| What this task involves |
For the data below, give again exactly the lines from the one containing "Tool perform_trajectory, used" through the one containing "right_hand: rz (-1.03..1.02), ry", both ends included, and no others.

Dataset excerpts:
- - -

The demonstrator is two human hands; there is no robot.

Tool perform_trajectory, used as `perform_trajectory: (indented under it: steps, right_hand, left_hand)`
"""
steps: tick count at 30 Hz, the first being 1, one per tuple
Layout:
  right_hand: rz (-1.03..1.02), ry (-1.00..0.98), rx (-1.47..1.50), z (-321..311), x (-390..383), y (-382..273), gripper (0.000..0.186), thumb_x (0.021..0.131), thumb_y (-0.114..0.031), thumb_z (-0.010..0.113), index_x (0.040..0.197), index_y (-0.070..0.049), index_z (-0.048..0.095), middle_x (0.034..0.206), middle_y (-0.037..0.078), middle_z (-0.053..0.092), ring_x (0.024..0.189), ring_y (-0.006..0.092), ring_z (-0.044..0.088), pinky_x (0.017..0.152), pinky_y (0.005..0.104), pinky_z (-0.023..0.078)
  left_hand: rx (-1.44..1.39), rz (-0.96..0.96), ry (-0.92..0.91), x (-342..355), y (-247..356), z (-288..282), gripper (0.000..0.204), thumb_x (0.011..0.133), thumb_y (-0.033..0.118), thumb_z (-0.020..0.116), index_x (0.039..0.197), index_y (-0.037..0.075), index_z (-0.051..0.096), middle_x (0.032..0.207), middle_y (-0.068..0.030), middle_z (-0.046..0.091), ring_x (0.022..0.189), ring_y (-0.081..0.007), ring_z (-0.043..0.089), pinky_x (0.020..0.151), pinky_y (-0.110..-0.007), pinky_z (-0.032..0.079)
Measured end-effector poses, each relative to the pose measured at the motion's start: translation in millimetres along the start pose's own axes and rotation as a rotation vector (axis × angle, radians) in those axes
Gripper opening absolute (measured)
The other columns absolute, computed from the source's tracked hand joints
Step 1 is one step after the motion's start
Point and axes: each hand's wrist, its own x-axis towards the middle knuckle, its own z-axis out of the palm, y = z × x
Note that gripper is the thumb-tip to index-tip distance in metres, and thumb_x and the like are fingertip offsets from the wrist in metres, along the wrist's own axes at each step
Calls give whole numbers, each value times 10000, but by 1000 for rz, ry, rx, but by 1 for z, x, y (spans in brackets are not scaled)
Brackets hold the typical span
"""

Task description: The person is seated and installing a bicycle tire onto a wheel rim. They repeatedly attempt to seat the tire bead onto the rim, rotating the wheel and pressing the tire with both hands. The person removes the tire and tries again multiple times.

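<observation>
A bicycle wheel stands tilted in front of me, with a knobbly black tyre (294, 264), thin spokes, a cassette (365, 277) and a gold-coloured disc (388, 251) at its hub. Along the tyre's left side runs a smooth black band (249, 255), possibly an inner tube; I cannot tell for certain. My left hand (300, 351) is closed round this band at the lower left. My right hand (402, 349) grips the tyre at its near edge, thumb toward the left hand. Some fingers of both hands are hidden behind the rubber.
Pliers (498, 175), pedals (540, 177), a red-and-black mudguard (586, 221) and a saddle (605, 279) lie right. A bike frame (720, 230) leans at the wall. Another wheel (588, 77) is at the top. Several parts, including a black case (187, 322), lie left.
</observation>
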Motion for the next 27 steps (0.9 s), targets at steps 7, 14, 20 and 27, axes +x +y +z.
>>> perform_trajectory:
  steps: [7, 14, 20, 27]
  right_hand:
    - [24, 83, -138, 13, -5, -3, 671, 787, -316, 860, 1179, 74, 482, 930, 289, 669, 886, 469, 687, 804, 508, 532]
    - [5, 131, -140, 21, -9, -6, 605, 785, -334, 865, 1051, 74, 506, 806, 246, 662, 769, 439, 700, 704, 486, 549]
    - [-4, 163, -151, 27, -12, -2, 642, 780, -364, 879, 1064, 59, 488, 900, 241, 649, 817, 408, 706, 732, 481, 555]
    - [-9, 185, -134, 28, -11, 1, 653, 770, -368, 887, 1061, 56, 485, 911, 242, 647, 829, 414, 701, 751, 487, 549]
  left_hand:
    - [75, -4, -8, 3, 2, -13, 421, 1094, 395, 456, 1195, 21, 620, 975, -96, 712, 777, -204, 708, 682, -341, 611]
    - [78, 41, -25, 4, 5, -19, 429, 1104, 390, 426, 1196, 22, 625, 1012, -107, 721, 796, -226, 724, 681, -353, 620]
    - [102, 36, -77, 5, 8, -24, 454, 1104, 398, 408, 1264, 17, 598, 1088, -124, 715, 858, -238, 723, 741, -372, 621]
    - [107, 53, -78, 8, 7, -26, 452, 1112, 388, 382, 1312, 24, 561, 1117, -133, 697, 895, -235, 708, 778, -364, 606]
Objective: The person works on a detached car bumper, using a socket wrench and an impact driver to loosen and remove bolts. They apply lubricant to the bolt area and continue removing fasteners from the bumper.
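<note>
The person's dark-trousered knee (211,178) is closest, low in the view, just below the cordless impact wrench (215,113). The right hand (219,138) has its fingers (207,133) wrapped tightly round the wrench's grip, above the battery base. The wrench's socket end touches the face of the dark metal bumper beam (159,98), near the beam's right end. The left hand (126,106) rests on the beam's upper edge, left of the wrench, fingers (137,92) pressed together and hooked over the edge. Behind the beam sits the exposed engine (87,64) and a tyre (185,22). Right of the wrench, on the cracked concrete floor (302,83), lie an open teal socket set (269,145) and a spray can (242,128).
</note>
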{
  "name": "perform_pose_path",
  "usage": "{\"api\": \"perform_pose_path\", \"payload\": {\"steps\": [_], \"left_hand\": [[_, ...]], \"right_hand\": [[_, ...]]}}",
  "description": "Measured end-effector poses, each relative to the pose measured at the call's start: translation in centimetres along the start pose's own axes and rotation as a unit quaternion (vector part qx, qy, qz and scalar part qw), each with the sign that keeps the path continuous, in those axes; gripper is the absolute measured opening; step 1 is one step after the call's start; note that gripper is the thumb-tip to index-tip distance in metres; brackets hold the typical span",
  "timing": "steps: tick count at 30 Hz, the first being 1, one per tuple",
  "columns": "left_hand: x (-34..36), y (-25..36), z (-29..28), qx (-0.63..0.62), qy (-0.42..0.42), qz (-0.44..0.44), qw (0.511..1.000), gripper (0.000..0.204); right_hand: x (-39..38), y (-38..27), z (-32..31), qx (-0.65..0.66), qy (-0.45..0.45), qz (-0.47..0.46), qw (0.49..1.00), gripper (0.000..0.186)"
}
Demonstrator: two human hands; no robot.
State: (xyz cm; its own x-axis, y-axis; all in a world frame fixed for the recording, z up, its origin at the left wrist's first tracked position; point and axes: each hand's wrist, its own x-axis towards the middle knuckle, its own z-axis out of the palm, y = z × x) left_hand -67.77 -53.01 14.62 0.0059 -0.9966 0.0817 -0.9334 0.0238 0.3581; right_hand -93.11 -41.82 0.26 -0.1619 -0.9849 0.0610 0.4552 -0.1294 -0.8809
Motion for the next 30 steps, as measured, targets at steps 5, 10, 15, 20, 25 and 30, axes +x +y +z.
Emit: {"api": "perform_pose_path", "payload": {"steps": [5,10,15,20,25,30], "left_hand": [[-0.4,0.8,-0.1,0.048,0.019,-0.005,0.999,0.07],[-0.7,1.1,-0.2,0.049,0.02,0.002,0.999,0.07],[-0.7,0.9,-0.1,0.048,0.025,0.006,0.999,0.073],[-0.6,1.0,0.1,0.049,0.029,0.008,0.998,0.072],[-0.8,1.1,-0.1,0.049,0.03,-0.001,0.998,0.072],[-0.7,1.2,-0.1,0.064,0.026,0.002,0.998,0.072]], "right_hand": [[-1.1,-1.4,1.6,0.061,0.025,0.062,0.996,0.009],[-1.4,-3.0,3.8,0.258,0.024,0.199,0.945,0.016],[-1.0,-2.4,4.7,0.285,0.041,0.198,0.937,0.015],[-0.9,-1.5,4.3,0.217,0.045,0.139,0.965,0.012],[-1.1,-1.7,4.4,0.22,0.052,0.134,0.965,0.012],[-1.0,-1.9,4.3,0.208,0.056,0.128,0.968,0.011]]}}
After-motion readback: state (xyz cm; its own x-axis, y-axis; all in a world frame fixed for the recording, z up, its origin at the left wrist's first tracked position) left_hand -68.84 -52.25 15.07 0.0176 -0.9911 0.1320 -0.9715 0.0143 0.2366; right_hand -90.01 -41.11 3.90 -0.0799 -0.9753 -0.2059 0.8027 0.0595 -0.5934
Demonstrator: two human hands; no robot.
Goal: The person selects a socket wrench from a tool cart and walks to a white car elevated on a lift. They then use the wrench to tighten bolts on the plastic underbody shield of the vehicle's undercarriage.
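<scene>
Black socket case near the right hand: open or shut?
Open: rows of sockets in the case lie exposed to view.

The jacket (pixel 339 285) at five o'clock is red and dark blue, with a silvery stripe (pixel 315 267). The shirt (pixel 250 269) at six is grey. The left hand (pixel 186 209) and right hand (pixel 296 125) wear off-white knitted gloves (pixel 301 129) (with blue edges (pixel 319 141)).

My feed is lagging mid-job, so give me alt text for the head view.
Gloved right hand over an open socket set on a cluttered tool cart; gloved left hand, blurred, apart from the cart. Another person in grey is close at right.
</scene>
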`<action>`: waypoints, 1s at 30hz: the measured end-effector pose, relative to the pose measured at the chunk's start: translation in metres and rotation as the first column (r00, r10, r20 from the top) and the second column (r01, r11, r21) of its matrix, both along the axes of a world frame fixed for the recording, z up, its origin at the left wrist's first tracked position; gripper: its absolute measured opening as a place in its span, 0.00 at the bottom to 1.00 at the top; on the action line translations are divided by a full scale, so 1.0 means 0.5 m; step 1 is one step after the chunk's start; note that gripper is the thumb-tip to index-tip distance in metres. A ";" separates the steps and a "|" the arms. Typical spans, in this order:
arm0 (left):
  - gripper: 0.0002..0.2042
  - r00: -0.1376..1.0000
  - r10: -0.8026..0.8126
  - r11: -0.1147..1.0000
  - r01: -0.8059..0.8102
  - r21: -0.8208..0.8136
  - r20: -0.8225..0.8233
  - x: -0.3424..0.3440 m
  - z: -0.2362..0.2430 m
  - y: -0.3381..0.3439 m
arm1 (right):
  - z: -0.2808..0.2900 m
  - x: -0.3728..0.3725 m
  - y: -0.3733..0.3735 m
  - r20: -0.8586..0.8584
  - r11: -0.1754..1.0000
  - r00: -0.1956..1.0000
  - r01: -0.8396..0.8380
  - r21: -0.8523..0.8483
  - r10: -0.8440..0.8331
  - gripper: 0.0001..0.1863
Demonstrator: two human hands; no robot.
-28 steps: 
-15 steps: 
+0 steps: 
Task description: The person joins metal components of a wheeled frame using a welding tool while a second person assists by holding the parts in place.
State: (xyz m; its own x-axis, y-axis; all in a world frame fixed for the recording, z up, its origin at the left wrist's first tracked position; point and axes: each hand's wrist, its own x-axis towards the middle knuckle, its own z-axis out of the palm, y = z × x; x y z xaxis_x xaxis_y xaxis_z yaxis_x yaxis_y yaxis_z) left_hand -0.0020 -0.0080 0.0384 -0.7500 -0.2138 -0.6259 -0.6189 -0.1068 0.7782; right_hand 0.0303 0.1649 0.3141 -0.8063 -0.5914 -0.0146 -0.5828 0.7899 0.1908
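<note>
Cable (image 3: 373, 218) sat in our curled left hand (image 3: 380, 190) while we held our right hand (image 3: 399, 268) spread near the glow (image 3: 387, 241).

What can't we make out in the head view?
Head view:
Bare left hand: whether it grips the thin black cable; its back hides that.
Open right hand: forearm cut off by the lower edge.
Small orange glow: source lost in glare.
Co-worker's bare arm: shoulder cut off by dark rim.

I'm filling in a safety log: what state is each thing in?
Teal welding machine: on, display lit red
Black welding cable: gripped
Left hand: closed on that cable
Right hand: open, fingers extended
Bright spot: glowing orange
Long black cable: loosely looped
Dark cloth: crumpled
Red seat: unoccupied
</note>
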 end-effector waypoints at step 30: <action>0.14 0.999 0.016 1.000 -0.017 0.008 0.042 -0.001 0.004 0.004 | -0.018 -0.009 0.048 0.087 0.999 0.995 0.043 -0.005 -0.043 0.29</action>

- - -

| Task result |
Tool perform_trajectory, used as `perform_trajectory: (indented under it: steps, right_hand, left_hand)`
"""
steps: tick count at 30 Hz, the first being 1, one per tuple
Layout:
  right_hand: rz (-1.03..1.02), ry (-1.00..0.98), rx (-1.47..1.50), z (-321..311), x (-390..383), y (-382..273), gripper (0.000..0.186), thumb_x (0.021..0.131), thumb_y (-0.114..0.031), thumb_z (-0.010..0.113), index_x (0.040..0.197), index_y (-0.070..0.049), index_z (-0.048..0.095), middle_x (0.034..0.206), middle_y (-0.037..0.078), middle_z (-0.053..0.092), ring_x (0.024..0.189), ring_y (-0.006..0.092), ring_z (-0.044..0.088), pinky_x (0.017..0.152), pinky_y (0.005..0.104), pinky_z (-0.023..0.078)

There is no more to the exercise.